Another fact of Las Vegas life that you should prepare for is that traffic lights are required by law to take a minimum of an hour and a half to change. If you plan to rent a car, be sure to carry around an extra can of gasoline in case you need to add some to your tank while waiting for the light to turn green in front of the Sands. If you're in a cab, don't be alarmed to watch the meter go from $2.80 all the way to $179.40 while waiting to exit Caesar's Palace. Remember -- Uncle Sam lets you deduct all of this as a business expense, so just relax and enjoy the ride, or the lack thereof. Oh, and if you do intend to travel by cab, be sure to allot at least 15-20 minutes just to wait in the taxi stand line. It's not uncommon for them to swell in size to 100 people or more during peak times.
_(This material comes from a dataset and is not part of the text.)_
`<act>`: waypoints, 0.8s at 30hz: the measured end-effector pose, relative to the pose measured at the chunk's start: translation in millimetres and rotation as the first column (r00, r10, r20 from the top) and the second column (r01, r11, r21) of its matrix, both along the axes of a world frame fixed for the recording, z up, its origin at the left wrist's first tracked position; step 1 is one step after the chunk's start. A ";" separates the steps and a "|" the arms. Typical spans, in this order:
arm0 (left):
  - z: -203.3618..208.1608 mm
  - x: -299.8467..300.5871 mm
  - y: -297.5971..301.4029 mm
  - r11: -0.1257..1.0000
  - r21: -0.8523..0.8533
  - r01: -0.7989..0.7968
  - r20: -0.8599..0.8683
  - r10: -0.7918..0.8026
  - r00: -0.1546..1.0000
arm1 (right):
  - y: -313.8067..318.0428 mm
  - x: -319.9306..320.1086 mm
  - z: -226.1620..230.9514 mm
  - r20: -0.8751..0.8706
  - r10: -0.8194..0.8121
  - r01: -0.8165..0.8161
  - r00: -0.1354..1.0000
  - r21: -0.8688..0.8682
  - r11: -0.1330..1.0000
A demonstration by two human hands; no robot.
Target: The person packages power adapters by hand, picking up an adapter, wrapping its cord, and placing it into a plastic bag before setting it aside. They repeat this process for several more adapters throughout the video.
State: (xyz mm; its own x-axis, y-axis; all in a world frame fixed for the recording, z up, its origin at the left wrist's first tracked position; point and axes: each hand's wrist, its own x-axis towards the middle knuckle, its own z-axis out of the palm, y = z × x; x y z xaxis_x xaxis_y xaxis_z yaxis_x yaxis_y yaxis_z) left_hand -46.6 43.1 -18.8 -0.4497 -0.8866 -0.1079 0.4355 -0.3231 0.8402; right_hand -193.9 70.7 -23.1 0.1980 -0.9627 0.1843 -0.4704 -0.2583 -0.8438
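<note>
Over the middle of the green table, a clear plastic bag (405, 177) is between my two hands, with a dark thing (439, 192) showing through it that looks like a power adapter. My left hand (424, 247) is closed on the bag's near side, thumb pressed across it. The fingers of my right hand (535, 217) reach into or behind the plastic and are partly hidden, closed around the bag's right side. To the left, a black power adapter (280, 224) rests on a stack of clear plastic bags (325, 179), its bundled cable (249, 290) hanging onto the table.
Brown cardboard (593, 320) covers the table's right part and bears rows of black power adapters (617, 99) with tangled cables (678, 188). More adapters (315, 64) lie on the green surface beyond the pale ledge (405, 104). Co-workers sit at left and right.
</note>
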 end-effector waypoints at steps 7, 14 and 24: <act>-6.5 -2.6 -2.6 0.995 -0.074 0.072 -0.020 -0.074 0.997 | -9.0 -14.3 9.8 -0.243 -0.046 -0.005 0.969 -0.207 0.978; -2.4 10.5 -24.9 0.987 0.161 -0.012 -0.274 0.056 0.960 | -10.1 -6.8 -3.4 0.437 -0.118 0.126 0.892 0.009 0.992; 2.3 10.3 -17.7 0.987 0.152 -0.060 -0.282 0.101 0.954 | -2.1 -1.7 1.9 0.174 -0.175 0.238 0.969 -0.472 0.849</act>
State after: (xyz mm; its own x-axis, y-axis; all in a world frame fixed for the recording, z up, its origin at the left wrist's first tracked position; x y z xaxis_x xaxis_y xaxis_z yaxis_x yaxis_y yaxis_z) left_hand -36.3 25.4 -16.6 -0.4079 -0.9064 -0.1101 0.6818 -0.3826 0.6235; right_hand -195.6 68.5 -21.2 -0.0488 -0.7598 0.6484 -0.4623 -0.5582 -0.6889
Use this time to leaf through the brochures and press releases you've gathered on the show floor.

But, hey, every city has its unique annoyances and attractions -- long stop lights and the constant stench of cigar smoke (Seriously, though -- Did this silly little national fad arrive late in Las Vegas, or have the bright lights distracted the Las Vegans [Isn't that Spanish for people who don't eat meat or meat by-products?] so much that they haven't yet noticed that the entire rest of the country has come to its senses and stopped participating in this incomprehensible craze? Or perhaps cigars are a longstanding institution in Las Vegas, immune to the whims and fancies of popular culture. It could be that the constant exposure to such a high volume of Freudian imagery just results in an irrepressible oral fixation that high rollers are best able to resolve by suckling on a Cheech and Chong-sized roll of fine North Carolina tobacco. But we're not here to judge.) shouldn't deter anyone from enjoying a fabulous show in a town that exists solely to entertain. Just remember one thing: if you're taking pictures of the waterfall in front of the Mirage and a guy walks up to you and volunteers to take a picture of you and your traveling companions, the proper response is to politely refuse and walk away without making eye contact. Keep that in mind, and I guarantee that you'll have a great time at next year's NAB conference. See you there!